_Exercise description_:
Before you write out the listing, remove the pictures; everything else stays exactly as it is.
Data provided START
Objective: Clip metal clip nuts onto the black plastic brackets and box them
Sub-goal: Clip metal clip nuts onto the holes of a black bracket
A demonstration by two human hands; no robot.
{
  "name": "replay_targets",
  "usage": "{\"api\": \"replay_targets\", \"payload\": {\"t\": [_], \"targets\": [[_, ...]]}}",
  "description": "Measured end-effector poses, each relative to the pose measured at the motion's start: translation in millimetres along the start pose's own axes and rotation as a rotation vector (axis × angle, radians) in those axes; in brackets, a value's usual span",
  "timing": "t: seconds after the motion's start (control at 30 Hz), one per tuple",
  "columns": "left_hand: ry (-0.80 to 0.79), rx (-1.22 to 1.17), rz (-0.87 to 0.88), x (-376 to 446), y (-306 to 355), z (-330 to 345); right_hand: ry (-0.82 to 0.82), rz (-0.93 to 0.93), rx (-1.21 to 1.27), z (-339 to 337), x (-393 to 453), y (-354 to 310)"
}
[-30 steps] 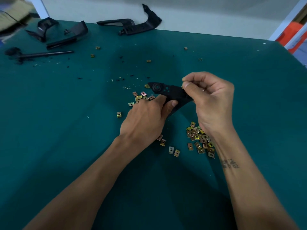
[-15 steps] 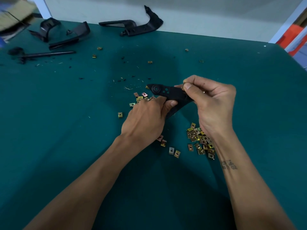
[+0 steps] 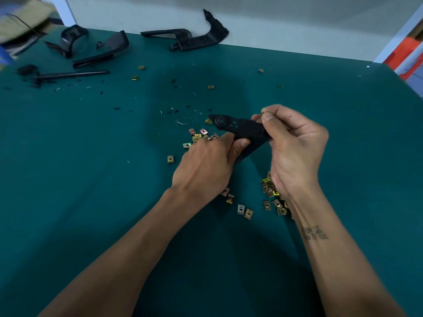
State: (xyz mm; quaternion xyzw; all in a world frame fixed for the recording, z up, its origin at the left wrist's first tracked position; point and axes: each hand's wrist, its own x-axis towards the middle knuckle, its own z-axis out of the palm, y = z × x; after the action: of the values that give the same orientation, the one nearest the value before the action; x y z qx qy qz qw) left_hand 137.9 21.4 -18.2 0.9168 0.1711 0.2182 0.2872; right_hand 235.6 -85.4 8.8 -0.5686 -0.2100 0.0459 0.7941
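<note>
My left hand (image 3: 206, 165) grips the bracket (image 3: 240, 129) from below at table (image 3: 68, 179) centre; my right hand (image 3: 295, 145), at three o'clock, pinches its end. Light, stiff plastic, I judge: hold the edges.

Both forearms reach forward and converge. The left hand (image 3: 206, 165) lies back-up, its fingers and thumb curled round the lower edge of a black bracket (image 3: 238, 129). The right hand (image 3: 295, 147), just beside it, pinches the bracket's other end between thumb and curled fingers.
</note>
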Motion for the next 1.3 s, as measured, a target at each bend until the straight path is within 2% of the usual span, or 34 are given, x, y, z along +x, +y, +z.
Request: {"api": "replay_targets", "payload": {"t": [0.37,0.73,0.9,1.07,1.3], "targets": [[-0.005,-0.011,0.010,0,-2,0,-0.111,-0.129,-0.245,-9,4,-6],[0.027,-0.055,0.018,0,-7,3,-0.029,-0.115,-0.190,-8,-1,-5],[0.036,-0.044,0.026,1,-6,3,-0.054,-0.131,-0.200,-7,-4,0],[0.037,-0.043,0.025,1,-8,3,-0.051,-0.056,-0.101,-4,-6,-4],[0.049,-0.196,0.009,3,-12,-1,-0.086,-0.042,-0.069,-1,-5,-3]]}}
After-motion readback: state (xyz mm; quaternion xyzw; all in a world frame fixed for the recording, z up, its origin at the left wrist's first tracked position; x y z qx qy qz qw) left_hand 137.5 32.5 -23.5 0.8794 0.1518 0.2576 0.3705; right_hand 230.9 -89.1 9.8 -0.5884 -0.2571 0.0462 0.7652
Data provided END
_Response area_:
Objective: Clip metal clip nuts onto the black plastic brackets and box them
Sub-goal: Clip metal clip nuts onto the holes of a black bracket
A demonstration by two human hands; no robot.
{
  "name": "replay_targets",
  "usage": "{\"api\": \"replay_targets\", \"payload\": {\"t\": [_], \"targets\": [[_, ...]]}}",
  "description": "Measured end-effector poses, each relative to the pose measured at the motion's start: translation in millimetres along the start pose's own axes and rotation as a rotation vector (axis × angle, radians) in those axes; in brackets, a value's usual span",
  "timing": "t: seconds after the motion's start (control at 30 Hz), one per tuple",
  "columns": "left_hand: ry (-0.80 to 0.79), rx (-1.22 to 1.17), rz (-0.87 to 0.88), x (-376 to 446), y (-306 to 355), z (-330 to 345); right_hand: ry (-0.82 to 0.82), rz (-0.93 to 0.93), rx (-1.21 to 1.27), z (-339 to 337), x (-393 to 453), y (-354 to 310)"
}
[-30 steps] 
[-15 steps] 
[+0 steps] 
State: (xyz mm; quaternion xyzw; all in a world frame fixed for the recording, z up, its origin at the left wrist's first tracked position; point and axes: each hand's wrist, its own x-axis towards the middle knuckle, its own z-axis out of the palm, y = z × x; after the action: of the values that give the same orientation, the one nearest the value before the action; x y z qx qy qz qw) left_hand 137.9 21.4 -18.2 0.9168 0.1711 0.2182 0.2872; right_hand 235.6 -85.4 8.8 -0.5686 -0.2100 0.0459 0.7941
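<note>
My left hand (image 3: 206, 165) grips the bracket (image 3: 240, 129) from below at table (image 3: 68, 179) centre; my right hand (image 3: 295, 145), at three o'clock, pinches its end. Light, stiff plastic, I judge: hold the edges.

Both forearms reach forward and converge. The left hand (image 3: 206, 165) lies back-up, its fingers and thumb curled round the lower edge of a black bracket (image 3: 238, 129). The right hand (image 3: 295, 147), just beside it, pinches the bracket's other end between thumb and curled fingers.
</note>
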Motion for the next 1.3 s, as measured, a target at each bend until the straight path is within 2% of the usual span, or 34 are given, x, y, z along +x, +y, +z.
Request: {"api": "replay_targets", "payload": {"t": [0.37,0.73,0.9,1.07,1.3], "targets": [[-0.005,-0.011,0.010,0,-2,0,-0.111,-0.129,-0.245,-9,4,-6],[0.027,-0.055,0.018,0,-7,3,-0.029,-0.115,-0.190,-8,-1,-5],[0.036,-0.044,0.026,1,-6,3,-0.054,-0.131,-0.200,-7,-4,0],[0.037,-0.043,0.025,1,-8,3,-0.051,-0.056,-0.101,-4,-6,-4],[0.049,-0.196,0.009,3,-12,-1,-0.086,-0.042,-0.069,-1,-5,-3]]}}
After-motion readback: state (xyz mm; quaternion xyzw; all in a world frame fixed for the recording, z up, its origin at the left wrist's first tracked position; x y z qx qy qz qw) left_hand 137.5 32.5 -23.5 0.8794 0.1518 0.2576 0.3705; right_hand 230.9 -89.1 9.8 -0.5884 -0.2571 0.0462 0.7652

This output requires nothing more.